Histoire de libérer quelques précieuses demi-heures pour les siestes imposées par les nuits aléatoires de Lucie – le sourire qui apparait spontanément aux alentours de la troisième semaine permet à nombre non négligeable de nouveau-nés de ne pas passer par la fenêtre, parole de pédiatre –, on s'est mis à se faire livrer nos fruits et nos légumes à domicile. Les Boliviens au coin d'Hidalgo et d'Avellaneda nous amènent un gros carton avec leur diable et hop: voilà notre frigo famélique requinqué pour pas loin d'une semaine!

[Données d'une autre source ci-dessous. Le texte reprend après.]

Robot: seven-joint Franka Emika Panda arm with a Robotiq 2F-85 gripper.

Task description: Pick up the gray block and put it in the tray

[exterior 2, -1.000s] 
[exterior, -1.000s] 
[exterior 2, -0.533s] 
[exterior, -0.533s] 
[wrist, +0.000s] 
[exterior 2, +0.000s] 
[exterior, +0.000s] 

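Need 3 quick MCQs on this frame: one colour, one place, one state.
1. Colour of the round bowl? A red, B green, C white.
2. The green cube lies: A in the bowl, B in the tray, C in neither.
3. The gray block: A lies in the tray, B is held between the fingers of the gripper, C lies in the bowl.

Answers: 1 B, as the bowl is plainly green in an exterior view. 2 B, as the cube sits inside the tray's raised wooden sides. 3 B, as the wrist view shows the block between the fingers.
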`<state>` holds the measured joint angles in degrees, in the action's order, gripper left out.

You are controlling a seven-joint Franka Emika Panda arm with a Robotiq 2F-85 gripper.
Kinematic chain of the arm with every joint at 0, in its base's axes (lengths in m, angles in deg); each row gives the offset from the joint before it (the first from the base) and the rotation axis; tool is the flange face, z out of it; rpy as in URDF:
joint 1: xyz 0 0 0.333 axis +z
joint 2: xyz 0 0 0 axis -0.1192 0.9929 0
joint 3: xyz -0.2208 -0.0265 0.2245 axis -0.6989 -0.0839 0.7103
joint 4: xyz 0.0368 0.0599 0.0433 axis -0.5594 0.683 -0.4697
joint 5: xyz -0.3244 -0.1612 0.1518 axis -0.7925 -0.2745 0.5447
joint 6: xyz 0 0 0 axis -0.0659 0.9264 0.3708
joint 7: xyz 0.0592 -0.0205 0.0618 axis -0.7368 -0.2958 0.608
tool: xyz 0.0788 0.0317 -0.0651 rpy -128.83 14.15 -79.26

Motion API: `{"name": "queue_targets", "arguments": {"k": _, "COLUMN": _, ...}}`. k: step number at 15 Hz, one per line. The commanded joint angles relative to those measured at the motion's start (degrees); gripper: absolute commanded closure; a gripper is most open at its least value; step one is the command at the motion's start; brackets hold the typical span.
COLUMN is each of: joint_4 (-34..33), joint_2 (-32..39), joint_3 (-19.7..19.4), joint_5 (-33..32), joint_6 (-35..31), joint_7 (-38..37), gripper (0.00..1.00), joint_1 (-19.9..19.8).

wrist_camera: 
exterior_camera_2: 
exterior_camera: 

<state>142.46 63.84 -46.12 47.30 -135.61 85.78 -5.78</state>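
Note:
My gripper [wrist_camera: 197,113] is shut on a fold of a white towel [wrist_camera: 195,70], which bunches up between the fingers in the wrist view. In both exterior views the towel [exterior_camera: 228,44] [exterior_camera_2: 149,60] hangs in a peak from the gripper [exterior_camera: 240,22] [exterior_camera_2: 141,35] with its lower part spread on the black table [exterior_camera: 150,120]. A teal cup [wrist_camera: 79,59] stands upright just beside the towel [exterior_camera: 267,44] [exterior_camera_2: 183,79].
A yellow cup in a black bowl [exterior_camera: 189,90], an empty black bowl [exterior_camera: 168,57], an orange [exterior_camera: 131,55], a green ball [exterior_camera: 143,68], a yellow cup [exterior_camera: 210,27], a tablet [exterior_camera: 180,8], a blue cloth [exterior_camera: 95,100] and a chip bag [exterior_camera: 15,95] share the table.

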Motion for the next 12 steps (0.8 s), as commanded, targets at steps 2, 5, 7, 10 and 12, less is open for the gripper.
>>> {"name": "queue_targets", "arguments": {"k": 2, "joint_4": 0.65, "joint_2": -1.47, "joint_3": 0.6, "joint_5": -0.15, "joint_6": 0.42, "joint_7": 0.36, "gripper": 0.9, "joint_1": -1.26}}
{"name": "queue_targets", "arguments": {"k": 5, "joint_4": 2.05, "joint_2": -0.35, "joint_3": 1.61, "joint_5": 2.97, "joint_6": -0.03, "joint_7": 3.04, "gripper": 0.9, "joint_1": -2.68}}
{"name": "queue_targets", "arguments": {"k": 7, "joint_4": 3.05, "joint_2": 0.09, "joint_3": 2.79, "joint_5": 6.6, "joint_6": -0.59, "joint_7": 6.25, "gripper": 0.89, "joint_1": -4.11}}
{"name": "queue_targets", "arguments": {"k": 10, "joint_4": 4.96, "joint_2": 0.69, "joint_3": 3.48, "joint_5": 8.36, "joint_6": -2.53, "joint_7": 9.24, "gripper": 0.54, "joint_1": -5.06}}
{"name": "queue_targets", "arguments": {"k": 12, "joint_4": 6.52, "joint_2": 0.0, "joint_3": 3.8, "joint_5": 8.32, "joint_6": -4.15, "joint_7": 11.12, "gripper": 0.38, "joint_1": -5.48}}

Première livraison: 51 pesos. Je sors un billet de ma poche droite – celle des billets de 100 – et le jeune homme en training me demande si j'aurais pas, par hasard, un peso: la monnaie, ici, même si ça va un mieux depuis que les bus ont finalement introduit la carte SUBE, ça reste quand même un problème. Je regarde dans mon autre poche et non, pas de bol: 85 centimes et quelques billets de 10. Mais l'autre penche la tête de côté en fermant les yeux – pas de soucis, mon gars, ça va comme ça –, prend ma petite monnaie et me tend un billet de 50 pendant que je sors de ma poche un billet de 100.
– Mais non, c'est bon, tu m'as déjà donné 100.
Il me les montre, comme si c'était à lui de prouver sa bonne foi: non, je suis pas en train de te faire une nouvelle arnaque à l'envers.
– Désolé, c'est qu'on dort vraiment pas beaucoup, ces temps...
On s'échange un petit sourire fatigué et mon livreur tourne les talons en s'appuyant de tout son poids sur son vieux diable aux roues de travers.